R Read Excel Files
Excel files (.xlsx and .xls) are one of the most common data formats in business. R cannot read Excel files with base functions — you need a package. The readxl package is the most popular and reliable choice for reading Excel files into R data frames.
Installing and Loading readxl
install.packages("readxl") # install once
library(readxl) # load every session
Reading a Basic Excel File
data <- read_excel("sales_report.xlsx")
print(data)
str(data)
Key Arguments of read_excel()
Argument Default Description
────────────────────────────────────────────────────────────────
path (required) Path to the Excel file
sheet 1 Sheet name or number to read
range NULL Cell range like "A1:D20" or "B2:F50"
col_names TRUE First row as column names?
col_types NULL Force column types ("text","numeric","date",etc.)

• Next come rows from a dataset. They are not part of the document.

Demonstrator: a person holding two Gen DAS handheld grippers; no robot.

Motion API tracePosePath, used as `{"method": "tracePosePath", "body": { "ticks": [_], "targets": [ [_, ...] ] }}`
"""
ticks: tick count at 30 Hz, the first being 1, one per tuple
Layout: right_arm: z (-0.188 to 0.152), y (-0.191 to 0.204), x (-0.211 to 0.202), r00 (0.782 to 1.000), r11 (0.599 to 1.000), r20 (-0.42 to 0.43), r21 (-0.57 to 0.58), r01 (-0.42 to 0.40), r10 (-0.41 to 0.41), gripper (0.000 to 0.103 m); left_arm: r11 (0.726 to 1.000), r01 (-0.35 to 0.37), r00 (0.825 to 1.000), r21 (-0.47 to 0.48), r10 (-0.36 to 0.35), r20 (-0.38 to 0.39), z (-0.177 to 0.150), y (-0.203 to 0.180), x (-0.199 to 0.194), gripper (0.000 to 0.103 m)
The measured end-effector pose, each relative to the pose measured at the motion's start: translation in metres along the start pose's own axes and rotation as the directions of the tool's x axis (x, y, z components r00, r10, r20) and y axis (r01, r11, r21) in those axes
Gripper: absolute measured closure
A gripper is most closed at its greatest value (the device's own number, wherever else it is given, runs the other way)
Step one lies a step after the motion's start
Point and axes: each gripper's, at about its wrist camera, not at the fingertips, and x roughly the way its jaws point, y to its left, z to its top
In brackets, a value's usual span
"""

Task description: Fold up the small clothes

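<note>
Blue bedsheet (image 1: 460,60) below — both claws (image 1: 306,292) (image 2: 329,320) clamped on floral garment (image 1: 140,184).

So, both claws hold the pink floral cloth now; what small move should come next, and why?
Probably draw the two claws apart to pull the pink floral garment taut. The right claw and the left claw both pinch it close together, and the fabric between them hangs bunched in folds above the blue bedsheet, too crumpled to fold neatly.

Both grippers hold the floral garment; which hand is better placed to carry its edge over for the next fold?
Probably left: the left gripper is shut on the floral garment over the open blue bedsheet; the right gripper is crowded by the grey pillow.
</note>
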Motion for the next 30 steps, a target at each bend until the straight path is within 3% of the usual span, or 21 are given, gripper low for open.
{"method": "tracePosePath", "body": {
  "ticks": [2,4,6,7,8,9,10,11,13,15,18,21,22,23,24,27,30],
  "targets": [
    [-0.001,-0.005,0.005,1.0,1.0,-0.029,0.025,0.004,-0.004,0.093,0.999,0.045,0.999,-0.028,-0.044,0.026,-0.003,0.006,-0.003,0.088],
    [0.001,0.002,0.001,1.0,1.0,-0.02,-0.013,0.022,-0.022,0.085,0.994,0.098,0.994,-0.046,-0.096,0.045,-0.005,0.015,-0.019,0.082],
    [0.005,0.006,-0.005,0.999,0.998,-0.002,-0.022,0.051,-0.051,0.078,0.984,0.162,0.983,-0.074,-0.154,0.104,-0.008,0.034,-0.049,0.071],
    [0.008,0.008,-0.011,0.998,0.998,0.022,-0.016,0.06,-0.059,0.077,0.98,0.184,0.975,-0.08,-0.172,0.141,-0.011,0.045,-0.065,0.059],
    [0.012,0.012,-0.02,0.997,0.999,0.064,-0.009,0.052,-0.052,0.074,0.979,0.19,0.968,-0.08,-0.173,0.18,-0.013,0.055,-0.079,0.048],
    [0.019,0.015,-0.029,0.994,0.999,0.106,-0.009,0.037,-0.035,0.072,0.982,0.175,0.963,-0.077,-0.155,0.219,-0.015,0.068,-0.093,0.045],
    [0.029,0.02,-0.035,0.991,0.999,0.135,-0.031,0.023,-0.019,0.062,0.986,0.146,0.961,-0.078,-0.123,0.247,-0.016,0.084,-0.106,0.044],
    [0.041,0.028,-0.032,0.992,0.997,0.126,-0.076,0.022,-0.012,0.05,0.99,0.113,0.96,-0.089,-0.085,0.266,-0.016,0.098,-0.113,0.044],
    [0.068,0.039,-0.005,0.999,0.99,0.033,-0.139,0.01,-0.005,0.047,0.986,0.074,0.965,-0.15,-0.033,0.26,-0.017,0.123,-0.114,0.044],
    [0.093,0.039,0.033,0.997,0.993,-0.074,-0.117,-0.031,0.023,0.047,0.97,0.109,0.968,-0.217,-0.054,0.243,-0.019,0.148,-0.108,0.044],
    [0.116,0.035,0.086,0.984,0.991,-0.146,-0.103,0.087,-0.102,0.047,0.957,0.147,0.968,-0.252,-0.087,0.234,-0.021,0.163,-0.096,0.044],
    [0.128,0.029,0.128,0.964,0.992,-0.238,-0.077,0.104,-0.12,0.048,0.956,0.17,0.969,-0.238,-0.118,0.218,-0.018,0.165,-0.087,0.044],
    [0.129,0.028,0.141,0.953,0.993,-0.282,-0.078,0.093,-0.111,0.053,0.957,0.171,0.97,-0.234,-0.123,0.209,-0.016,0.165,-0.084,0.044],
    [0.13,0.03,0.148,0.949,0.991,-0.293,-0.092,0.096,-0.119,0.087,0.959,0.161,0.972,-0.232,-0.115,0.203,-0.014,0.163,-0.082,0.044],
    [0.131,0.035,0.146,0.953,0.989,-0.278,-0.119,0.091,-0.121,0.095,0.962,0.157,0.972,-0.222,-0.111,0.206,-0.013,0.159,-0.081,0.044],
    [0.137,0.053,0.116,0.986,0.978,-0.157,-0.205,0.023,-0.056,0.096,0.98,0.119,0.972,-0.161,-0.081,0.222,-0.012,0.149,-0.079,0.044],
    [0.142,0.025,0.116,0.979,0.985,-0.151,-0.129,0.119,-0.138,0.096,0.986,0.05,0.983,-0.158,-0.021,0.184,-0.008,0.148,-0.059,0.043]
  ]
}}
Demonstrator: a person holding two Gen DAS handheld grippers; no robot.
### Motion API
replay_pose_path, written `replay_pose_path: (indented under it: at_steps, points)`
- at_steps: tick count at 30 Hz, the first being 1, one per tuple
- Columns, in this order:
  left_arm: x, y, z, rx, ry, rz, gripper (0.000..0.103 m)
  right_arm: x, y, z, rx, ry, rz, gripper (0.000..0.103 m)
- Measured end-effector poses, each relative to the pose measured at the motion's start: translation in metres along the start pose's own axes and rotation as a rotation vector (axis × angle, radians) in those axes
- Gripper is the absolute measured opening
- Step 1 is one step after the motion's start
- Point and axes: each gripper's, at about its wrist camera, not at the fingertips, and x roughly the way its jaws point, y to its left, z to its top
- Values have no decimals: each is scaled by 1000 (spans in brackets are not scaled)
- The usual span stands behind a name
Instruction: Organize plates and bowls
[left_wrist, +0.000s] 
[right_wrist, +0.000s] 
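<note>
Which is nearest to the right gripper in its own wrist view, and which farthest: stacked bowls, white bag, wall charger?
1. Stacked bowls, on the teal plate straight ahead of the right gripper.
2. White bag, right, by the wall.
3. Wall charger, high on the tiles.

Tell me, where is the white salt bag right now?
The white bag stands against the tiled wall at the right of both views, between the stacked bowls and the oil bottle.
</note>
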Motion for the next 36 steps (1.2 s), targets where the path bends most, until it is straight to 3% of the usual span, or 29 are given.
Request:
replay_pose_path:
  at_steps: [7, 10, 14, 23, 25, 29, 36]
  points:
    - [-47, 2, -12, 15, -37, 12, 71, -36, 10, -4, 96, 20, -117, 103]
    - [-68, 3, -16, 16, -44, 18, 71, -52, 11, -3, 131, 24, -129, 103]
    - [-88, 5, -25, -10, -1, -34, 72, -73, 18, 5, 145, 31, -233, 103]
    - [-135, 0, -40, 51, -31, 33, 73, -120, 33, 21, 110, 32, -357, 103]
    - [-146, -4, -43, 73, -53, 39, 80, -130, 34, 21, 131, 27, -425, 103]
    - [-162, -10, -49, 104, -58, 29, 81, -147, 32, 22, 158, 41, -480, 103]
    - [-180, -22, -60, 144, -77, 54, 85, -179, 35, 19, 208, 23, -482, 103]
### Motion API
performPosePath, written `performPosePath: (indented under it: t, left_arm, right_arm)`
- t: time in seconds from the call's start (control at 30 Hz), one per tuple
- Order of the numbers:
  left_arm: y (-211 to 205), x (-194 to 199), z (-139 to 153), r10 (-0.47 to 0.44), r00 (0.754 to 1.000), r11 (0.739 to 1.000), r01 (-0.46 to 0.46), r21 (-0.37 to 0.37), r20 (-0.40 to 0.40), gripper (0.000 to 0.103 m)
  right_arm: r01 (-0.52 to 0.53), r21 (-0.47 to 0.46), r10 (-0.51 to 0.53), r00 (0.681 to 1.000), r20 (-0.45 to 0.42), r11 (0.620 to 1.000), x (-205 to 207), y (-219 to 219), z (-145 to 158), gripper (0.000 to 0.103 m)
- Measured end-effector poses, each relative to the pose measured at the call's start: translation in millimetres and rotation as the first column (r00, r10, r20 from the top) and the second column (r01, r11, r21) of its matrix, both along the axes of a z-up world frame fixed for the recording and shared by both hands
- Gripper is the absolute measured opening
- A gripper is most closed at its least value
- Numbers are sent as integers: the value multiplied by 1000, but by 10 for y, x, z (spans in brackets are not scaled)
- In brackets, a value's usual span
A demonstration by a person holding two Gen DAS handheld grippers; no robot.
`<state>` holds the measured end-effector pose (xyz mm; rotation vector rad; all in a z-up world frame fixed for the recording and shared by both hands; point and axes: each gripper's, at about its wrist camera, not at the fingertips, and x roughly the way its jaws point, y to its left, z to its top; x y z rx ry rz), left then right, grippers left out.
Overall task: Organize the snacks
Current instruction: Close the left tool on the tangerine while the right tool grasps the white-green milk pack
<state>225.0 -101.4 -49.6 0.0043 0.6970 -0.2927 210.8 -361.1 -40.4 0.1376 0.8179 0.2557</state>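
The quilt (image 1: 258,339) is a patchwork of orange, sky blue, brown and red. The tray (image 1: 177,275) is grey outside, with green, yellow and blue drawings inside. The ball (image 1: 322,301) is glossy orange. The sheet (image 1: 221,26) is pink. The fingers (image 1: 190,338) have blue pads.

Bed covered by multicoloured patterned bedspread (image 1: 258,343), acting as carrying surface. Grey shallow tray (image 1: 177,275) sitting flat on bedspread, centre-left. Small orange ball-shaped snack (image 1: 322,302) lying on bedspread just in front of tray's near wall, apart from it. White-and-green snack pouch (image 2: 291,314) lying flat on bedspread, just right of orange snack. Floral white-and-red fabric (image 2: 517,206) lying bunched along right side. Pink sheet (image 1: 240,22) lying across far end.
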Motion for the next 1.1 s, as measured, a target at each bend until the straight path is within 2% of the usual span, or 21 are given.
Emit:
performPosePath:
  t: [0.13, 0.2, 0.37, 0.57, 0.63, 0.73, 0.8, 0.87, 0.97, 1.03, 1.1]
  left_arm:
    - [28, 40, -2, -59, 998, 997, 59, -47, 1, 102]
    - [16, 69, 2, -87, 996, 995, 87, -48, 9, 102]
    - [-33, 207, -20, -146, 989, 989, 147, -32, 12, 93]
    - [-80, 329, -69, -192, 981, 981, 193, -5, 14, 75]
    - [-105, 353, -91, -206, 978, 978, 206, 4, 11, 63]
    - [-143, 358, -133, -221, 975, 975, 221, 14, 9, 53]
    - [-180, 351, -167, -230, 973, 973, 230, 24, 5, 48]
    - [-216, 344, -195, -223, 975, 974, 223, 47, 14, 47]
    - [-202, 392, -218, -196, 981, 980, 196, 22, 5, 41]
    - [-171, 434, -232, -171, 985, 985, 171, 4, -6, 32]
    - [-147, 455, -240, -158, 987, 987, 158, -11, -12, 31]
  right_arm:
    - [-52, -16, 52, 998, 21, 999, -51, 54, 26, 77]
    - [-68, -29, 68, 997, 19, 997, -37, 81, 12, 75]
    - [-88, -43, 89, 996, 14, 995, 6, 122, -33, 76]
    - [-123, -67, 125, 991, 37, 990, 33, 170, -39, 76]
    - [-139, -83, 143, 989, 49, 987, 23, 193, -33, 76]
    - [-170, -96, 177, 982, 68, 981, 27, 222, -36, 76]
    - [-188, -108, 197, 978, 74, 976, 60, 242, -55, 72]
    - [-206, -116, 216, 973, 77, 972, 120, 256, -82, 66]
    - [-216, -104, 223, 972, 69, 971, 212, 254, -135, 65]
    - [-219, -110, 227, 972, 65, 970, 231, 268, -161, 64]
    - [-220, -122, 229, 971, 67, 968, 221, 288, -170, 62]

na "" Strings to treat as NA
skip 0 Rows to skip before reading
n_max Inf Maximum rows to read
Reading a Specific Sheet
# By sheet number
df <- read_excel("report.xlsx", sheet=2)
# By sheet name
df <- read_excel("report.xlsx", sheet="Sales Data")
# List all sheet names first
excel_sheets("report.xlsx")
# "Summary" "Sales Data" "Returns" "Pivot"
Reading a Specific Cell Range
# Read only cells A1 to E20
df <- read_excel("report.xlsx", range="A1:E20")
# Skip the first 3 rows (metadata) and read from row 4
df <- read_excel("report.xlsx", skip=3)
Reading All Sheets at Once
all_sheets <- lapply(
excel_sheets("report.xlsx"),
function(s) read_excel("report.xlsx", sheet=s)
)
names(all_sheets) <- excel_sheets("report.xlsx")
# Access individual sheets
all_sheets[["Sales Data"]]
Reading Old .xls Files
# readxl handles both .xlsx and .xls automatically
old_data <- read_excel("legacy_report.xls")
Other Excel Packages
Package Strength ───────────────────────────────────────────────────────────────── readxl Read only; fast; no Java required (recommended) openxlsx Read + write xlsx; rich formatting; no Java writexl Write only; very fast xlsx Read + write; requires Java XLConnect Full Excel control; requires Java
Practical: Load and Clean an Excel Report
library(readxl)
# Load the data
sales <- read_excel("monthly_sales.xlsx",
sheet = "Jan2024",
skip = 2,
na = c("", "N/A", "-"))
# Inspect
cat("Rows:", nrow(sales), "| Cols:", ncol(sales), "\n")
head(sales)
colSums(is.na(sales))
# Clean
sales <- na.omit(sales)
sales$Revenue <- as.numeric(sales$Revenue)
# Analyze
total <- sum(sales$Revenue)
cat("Total Revenue: ₹", total, "\n")
Writing Excel Files with openxlsx
library(openxlsx) write.xlsx(sales, "clean_sales.xlsx", sheetName="Cleaned Data") # Multiple sheets wb <- createWorkbook() addWorksheet(wb, "Sales") addWorksheet(wb, "Summary") writeData(wb, "Sales", sales) writeData(wb, "Summary", data.frame(Total=sum(sales$Revenue))) saveWorkbook(wb, "report.xlsx", overwrite=TRUE)
The readxl package makes Excel data accessible in R with minimal setup. Most businesses store data in Excel, so this skill bridges the gap between the data source and your R analysis workflow.